**EXERCISE AIM**
In the data below, find the line that contains "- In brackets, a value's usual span" and the line that contains "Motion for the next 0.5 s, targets". Copy both, plus every line between them, exactly.

**DATASET EXTRACT**
== == ==
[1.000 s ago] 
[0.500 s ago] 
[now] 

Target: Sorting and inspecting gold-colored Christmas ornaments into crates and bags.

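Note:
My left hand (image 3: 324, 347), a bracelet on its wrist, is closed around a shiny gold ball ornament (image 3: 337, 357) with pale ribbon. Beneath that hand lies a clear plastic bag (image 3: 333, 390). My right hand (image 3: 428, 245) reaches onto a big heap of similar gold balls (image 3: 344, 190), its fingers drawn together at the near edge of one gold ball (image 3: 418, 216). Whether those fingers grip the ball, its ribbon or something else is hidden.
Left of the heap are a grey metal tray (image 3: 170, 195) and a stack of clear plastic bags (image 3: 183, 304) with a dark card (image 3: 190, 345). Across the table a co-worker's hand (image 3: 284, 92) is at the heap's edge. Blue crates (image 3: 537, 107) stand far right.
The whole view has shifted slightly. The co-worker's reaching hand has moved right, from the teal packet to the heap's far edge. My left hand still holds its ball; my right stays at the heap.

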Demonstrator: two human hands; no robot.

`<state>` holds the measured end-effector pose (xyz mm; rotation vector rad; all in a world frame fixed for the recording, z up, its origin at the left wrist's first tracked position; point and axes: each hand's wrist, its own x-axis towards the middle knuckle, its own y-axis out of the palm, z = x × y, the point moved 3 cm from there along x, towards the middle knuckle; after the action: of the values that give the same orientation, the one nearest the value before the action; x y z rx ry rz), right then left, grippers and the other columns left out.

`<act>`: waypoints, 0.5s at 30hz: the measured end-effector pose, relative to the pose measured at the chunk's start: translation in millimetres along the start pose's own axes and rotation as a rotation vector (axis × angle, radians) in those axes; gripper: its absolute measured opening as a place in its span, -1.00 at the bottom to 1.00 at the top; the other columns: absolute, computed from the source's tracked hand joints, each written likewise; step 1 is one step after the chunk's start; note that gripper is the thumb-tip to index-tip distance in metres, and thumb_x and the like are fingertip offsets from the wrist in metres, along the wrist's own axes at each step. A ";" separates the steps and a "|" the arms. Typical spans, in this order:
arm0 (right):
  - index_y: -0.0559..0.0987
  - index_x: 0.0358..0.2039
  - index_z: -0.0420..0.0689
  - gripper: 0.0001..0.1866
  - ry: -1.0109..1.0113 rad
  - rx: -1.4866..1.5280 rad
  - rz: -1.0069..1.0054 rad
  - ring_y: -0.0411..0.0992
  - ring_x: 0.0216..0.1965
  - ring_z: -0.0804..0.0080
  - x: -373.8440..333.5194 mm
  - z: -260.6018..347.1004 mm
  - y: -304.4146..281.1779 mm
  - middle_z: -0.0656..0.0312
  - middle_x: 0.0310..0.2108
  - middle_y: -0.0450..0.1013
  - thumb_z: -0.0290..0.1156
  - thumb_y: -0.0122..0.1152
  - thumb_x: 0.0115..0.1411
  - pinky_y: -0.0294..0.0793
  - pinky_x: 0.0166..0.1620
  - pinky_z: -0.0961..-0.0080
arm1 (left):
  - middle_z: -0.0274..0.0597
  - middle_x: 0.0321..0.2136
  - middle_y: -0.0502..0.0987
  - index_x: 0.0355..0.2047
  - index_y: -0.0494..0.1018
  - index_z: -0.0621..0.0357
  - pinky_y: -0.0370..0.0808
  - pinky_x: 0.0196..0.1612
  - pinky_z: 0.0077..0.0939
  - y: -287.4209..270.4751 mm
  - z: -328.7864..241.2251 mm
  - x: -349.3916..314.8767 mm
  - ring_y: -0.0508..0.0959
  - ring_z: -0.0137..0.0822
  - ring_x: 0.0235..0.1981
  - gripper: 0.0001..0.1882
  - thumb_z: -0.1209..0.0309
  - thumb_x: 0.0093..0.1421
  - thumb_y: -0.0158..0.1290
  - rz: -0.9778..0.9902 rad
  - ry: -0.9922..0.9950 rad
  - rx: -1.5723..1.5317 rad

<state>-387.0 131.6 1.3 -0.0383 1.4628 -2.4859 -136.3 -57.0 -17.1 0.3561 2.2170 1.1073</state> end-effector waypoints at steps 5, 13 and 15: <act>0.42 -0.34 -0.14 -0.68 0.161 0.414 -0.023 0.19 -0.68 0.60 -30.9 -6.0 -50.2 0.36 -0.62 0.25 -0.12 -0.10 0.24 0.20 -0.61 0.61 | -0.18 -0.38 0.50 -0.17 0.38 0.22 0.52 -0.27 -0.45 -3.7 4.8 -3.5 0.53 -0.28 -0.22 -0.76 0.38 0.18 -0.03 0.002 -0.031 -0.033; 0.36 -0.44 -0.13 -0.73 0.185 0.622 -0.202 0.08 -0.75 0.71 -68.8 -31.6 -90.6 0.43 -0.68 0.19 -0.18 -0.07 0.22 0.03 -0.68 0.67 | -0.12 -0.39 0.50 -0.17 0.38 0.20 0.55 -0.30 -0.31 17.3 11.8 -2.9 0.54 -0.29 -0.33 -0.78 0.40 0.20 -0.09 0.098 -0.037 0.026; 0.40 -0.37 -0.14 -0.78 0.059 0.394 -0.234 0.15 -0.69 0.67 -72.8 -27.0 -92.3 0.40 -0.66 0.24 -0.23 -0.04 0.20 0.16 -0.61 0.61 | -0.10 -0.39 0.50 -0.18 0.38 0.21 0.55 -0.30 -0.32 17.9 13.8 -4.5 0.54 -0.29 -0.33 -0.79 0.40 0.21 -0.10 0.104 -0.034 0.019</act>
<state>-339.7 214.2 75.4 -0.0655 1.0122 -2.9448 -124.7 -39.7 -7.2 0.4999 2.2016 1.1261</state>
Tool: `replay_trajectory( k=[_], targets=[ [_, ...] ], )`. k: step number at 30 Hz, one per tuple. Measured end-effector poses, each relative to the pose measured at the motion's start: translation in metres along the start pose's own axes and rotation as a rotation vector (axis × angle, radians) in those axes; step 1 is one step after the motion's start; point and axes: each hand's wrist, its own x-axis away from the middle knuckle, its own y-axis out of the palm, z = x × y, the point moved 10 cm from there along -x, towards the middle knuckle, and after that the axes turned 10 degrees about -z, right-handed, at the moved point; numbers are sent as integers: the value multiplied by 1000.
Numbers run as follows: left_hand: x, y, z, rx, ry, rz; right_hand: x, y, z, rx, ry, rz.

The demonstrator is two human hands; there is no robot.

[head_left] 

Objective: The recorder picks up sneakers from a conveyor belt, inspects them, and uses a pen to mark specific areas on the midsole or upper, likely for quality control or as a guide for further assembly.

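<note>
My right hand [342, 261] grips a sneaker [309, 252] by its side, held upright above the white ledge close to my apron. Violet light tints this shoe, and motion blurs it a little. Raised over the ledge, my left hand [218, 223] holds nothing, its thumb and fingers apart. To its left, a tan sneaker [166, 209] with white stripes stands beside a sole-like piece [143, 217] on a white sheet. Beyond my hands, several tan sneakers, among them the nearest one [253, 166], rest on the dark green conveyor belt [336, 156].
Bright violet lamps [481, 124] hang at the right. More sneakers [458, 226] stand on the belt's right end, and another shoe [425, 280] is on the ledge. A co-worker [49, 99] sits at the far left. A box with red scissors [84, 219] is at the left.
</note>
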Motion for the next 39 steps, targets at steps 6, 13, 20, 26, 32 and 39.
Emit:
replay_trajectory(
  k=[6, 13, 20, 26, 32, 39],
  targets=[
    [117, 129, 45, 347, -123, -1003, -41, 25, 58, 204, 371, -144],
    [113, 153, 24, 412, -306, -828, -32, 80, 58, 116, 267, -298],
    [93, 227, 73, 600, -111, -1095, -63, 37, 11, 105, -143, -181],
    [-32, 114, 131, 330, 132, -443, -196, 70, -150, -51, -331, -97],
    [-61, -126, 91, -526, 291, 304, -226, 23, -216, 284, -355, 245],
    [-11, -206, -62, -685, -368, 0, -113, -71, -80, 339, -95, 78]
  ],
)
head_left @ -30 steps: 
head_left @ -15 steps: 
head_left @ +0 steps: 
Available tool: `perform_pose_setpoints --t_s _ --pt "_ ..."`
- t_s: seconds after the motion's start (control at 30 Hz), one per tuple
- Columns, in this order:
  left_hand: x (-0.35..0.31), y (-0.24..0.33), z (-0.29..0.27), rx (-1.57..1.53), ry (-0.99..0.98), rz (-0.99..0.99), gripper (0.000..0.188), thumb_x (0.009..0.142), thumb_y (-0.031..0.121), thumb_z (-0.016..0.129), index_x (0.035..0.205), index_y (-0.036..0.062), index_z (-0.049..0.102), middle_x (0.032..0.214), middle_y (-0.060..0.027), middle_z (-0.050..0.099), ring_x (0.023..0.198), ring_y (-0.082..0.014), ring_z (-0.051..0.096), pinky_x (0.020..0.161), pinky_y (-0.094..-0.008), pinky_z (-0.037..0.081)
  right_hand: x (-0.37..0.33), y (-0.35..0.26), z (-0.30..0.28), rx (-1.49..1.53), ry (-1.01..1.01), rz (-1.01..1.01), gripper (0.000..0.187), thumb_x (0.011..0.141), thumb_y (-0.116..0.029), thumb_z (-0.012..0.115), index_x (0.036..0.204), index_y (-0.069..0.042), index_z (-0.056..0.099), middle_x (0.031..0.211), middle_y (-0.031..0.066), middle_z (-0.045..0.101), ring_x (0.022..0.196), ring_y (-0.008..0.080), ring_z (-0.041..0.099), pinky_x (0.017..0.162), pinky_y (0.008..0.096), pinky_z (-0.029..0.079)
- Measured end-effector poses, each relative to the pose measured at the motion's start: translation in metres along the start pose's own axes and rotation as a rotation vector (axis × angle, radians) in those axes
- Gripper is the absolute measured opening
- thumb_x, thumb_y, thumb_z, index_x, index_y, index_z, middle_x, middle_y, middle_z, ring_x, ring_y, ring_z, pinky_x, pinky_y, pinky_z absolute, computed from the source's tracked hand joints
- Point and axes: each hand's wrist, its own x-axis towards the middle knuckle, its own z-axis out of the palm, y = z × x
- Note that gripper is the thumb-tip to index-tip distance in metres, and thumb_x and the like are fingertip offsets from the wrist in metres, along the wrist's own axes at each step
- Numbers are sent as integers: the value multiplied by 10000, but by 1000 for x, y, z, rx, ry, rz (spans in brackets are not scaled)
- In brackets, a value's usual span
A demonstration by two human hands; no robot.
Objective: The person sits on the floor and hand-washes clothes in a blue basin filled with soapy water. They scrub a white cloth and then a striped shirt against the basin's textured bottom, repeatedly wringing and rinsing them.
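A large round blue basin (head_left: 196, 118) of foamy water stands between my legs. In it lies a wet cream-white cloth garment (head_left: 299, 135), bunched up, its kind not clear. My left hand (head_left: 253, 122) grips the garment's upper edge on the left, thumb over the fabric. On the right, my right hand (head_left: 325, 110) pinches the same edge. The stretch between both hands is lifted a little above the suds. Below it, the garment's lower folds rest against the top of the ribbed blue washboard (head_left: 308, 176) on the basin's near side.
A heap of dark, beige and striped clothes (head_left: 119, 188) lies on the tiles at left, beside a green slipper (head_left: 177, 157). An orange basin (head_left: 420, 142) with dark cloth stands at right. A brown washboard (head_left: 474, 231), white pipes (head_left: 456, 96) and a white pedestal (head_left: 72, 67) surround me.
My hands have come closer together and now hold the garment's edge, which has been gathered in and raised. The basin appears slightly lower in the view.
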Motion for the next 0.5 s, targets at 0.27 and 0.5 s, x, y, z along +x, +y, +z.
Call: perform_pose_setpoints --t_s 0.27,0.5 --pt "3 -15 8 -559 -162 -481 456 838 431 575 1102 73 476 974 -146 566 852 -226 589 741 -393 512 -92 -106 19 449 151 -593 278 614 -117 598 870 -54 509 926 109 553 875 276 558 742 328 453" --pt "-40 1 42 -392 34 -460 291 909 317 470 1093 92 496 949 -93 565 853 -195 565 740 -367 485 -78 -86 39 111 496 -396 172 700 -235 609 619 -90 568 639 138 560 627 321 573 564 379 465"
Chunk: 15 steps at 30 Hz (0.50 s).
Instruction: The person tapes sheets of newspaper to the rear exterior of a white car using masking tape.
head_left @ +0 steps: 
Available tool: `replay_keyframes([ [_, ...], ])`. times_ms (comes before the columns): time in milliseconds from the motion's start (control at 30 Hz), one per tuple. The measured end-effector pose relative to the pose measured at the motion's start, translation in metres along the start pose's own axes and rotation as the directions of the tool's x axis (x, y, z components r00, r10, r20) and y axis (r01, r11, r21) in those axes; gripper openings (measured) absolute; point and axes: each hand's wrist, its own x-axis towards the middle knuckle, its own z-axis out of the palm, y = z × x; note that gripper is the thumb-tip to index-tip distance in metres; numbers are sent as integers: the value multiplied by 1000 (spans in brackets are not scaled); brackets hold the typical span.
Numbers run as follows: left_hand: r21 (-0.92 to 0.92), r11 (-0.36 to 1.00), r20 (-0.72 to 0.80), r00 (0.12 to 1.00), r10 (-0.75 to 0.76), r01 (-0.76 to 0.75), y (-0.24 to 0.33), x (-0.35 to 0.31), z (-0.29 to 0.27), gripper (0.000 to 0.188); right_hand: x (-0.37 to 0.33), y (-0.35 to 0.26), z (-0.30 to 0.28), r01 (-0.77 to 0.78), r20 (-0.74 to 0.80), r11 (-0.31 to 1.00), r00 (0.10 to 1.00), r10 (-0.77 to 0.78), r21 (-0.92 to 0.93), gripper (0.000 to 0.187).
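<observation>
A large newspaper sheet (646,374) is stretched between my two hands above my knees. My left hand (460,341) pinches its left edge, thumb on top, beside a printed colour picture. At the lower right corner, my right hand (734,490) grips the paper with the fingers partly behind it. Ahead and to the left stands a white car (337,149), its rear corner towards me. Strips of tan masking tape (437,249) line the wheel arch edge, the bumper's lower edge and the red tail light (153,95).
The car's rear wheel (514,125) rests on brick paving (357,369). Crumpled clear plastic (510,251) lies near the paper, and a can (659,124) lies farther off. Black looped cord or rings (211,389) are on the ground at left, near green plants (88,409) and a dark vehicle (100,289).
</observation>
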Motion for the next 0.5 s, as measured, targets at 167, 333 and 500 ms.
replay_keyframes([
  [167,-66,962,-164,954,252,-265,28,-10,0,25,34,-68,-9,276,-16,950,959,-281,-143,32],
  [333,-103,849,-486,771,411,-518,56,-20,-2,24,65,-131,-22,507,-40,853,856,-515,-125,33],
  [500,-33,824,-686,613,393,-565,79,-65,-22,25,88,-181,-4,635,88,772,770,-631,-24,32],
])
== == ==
**EXPECTED ANSWER**
- In brackets, a value's usual span
A demonstration by two human hands; no robot.
Objective: The person sits on the floor and hand-washes clothes in a blue basin filled with soapy water. They scrub a white cloth and then a striped shirt against the basin's textured bottom, repeatedly wringing and rinsing them.
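A large round blue basin (head_left: 196, 118) of foamy water stands between my legs. In it lies a wet cream-white cloth garment (head_left: 299, 135), bunched up, its kind not clear. My left hand (head_left: 253, 122) grips the garment's upper edge on the left, thumb over the fabric. On the right, my right hand (head_left: 325, 110) pinches the same edge. The stretch between both hands is lifted a little above the suds. Below it, the garment's lower folds rest against the top of the ribbed blue washboard (head_left: 308, 176) on the basin's near side.
A heap of dark, beige and striped clothes (head_left: 119, 188) lies on the tiles at left, beside a green slipper (head_left: 177, 157). An orange basin (head_left: 420, 142) with dark cloth stands at right. A brown washboard (head_left: 474, 231), white pipes (head_left: 456, 96) and a white pedestal (head_left: 72, 67) surround me.
My hands have come closer together and now hold the garment's edge, which has been gathered in and raised. The basin appears slightly lower in the view.
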Motion for the next 0.5 s, targets at 0.27 and 0.5 s, x, y, z along +x, +y, +z.

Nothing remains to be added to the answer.